Adriano Prosperi, la Repubblica 11/3/2013, 11 marzo 2013
IL POTERE E LA GLORIA NEI RITI DEL CONCLAVE
In un campo editoriale affollato di tentativi di intercettare le domande sul mondo vaticano, questo nuovo libro di Agostino Paravicini Bagliani (Morte e elezione del papa. Norme, riti e conflitti,
Viella) è un’occasione da non perdere. Qui siamo davanti non al prodotto sfornato in tempi brevi ma alla conclusione di un’opera di lunga lena di uno studioso di grande prestigio. Lontano in apparenza dall’attualità quanto può esserlo un libro che si occupa dei primi 1.400 anni della Chiesa d’Occidente, questo libro offre tanta materia di conoscenze e di riflessioni.
La storia dei riti apre verso uno sfondo antropologico di miti e di credenze e rinvia di continuo ai rapporti di forza: tra popolo e clero, Oriente e Occidente, papi e imperatori; anche tra papi e papi. E la profusione di norme e riti è tale da far capire quanto vasto e vario sia il magazzino storico e quanta libertà di scelta e di innovazione si celi nella molteplicità e dicol
versità delle tradizioni. Chi si chiede quando sia nata quella corona di sovrano da tempo in disuso (papa Ratzinger ha preferito la mitra vescovile) scopre che il termine “coronare” sostituì quello di “consacrare” nel cerimoniale di papa Bonifacio VIII,
la bestia nera di Dante Alighieri e uno dei maggiori protagonisti di questo libro. Fu allora che il papa volle essere nello stesso tempo vicario di Cristo e
verus imperator.
Il libro si articola secondo i tre momenti del percorso papale: l’elezione, l’avvento al potere, la morte (premessa un dì obbligata per fare un altro papa, come diceva un proverbio popolare ormai non più vero). La lettura è un viaggio fittissimo di incontri attraverso i secoli. C’è una fase antica in cui nella galleria di famiglia del papato entrano anche laici di passaggio: come quel Fabiano che nel 236 fu portato di peso dal popolo sulla cattedra vescovile perché gli si era posata sul capo una colomba. Non fu il solo laico; ma di regola fino al secolo Decimo toccò quasi solo ai membri della Chiesa di Roma, talvolta designati dal predecessore. Le regole per l’elezione del papa si stabilizzarono molto lentamente. Fondamentale quella che portò nel 1059 alla restrizione degli elettori ai titolari delle sette (poi sei) diocesi suburbicarie, i “cardini” di quella di Roma. Quei cardinali suggerirono allora a San Pier Damiani l’immagine dei senatori della Roma antica e il sogno grandioso di una rinata unità romana per accogliere la moltitudine delle genti.

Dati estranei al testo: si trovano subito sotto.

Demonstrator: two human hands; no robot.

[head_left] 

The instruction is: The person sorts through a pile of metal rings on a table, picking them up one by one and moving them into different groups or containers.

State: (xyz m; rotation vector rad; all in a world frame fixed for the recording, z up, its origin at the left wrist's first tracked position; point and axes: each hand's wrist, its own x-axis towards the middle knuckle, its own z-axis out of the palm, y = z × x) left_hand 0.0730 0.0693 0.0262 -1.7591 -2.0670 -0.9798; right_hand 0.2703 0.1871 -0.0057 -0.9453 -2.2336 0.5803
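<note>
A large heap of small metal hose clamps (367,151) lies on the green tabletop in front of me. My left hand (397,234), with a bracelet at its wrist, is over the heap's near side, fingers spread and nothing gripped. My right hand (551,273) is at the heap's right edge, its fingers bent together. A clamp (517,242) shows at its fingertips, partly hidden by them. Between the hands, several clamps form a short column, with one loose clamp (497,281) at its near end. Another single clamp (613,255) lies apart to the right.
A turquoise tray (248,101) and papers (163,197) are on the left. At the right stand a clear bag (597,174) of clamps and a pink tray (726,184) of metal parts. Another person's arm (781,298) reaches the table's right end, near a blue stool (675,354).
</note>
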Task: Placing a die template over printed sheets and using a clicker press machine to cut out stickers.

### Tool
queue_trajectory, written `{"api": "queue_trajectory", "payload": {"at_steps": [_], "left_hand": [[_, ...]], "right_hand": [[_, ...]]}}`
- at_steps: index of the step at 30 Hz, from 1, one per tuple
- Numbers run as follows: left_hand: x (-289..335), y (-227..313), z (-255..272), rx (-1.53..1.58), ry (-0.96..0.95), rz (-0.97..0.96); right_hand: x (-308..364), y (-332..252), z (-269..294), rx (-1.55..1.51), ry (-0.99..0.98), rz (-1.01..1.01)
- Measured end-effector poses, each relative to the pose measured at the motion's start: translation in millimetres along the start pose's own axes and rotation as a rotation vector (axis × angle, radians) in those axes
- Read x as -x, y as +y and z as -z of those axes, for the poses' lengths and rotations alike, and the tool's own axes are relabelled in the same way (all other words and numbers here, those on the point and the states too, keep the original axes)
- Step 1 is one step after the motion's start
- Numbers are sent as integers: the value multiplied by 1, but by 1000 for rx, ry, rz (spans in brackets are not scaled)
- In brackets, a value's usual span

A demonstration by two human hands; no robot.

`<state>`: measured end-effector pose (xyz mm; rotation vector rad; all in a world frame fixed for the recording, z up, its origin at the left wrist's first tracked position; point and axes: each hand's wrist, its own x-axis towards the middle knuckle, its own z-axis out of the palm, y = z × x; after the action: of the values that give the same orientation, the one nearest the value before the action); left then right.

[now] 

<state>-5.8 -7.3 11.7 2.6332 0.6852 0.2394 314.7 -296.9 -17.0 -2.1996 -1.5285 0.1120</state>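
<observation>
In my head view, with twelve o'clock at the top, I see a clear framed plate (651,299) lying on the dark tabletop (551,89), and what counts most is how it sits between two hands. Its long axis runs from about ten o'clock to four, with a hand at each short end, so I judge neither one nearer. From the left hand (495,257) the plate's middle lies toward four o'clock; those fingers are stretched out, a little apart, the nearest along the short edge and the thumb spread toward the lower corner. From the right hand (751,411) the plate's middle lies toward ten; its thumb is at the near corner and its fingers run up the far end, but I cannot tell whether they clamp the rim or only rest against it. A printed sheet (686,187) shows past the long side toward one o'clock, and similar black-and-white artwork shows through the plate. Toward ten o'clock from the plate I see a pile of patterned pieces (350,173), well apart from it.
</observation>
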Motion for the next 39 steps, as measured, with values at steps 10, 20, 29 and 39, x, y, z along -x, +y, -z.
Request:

Ma la lotta per affermare il nuovo modello fu durissima: i conflitti con l’impero e poi
re di Francia dettero luogo a ben sette doppie elezioni e resero turbolente le riunioni dei cardinali costrette e protette entro il luogo chiuso che si chiama ancor oggi conclave. Il rumore della storia si fa più sommesso nella seconda parte. Le cerimonie dell’avvento aprono uno scenario di regalità sacra colorito e turbolento: i saccheggi rituali, la cavalcata trionfale da San Pietro al Laterano col canto delle laudi regali, gli ebrei che offrono la Bibbia al papa (e lui la getta via), la distribuzione di monete, la sedia “stercoraria”, la verifica della virilità, la sosta a San Lorenzo per adorare il prepuzio e l’ombelico di Cristo e il latte della Vergine contenuti nel “sancta Sanctorum”.
Al colmo della gloria e del potere, come nei trionfi degli imperatori, ecco la
memoria mortis:
un chierico dà fuoco a un bioccolo di stoppa e grida: «Padre santo, così passa la gloria del mondo» (sic transit gloria mundi).
Perché i papi muoiono: di ma-lattia, di vecchiaia, ma anche di indigestione in quelli che furono pranzi da far impallidire Pantagruele. La Chiesa è immortale, il papa no. Il pensiero del vuoto nella catena della successione di un regno senza eredità dinastica, suscitava in Pier Damiani un sentimento di terrore. Restava quel corpo di vecchio, nudo, spogliato di paramenti. Intorno al corpo del papa un libro di Agostino Paravicini Bagliani rivelò anni fa storie di un fascino qui rinnovato: a cui il lettore aggiunge di suo la coscienza di quanto sia mutato lo scenario presente. Perché un fatto è certo: da oggi si potrà uscire dal papato senza morire, andando semplicemente in pensione. E alle spalle del nuovo papa ci sarà non più solo il compito di onorare le spoglie del suo predecessore ma anche quello di regolare i rapporti col papa emerito. E ci si chiede se nella cabina di comando della navicella di Pietro ci sarà posto per due capitani.